The patient, a girl of 18 years, was healthy until the age of 10 when she developed bilateral swollen and painful thighs. After a four-year period with numerous clinical investigations she was diagnosed with CRMO. At the time, she suffered from severe weight loss (BMI 10.5) and showed elevated inflammatory markers (ESR 80 mm/h and CRP 54 mg/L). Radiology showed bilateral inflammation of femur and biopsy showed unspecific inflammation. The patient displayed complete MPO deficiency (genetically confirmed).
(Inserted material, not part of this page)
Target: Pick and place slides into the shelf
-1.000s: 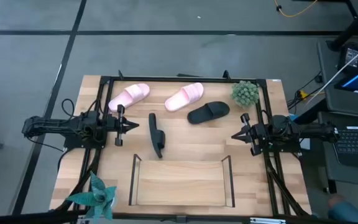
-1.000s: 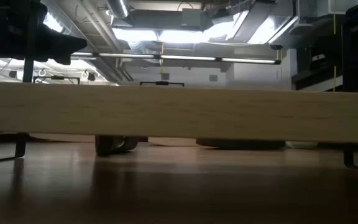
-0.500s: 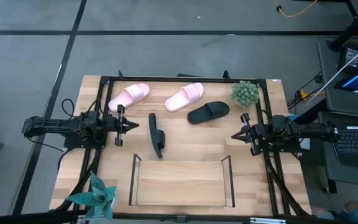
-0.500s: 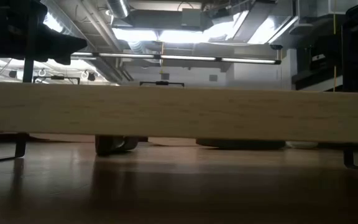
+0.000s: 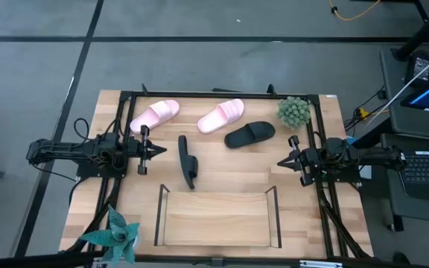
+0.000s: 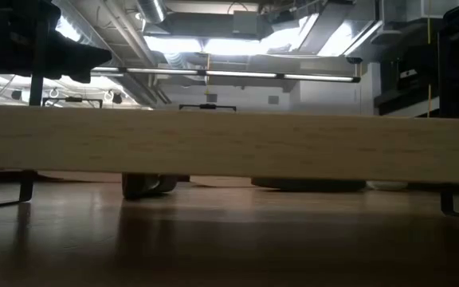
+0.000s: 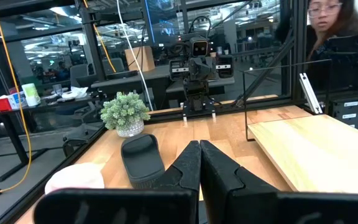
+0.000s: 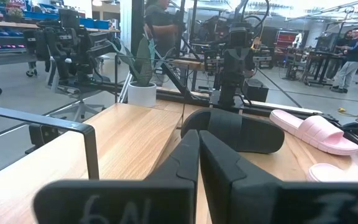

Blood counts, inflammatory markers and neutrophil function were assessed by standard laboratory techniques. Samples were analyzed both during a flare, induced by withdrawal of TNF-blockade, and after treatment reintroduction.
The patient responded extremely well to TNF-blockade, but not to IL-1 blockade, both clinically and in terms of inflammatory markers. The treatment did however not abrogate the underlying inflammatory trigger as symptoms returned after treatment withdrawal.
Comparing neutrophil function during a flare and under treatment, no substantial differences was detected, neither in primary ROS production, nor in surface marker exposure. The inability to process ROS due to MPO deficiency resulted in impaired formation of neutrophil extracellular traps (NETs), is suggested to be of importance for bacterial clearance.
Our clinical data indicate that inflammation was driven by TNFa rather than IL-1 in the patient. The laboratory results confirmed the inability of MPO-deficient neutrophils to form NETs, but further studies are needed to elucidate the possible causal relationship between CRMO and MPO/NET formation.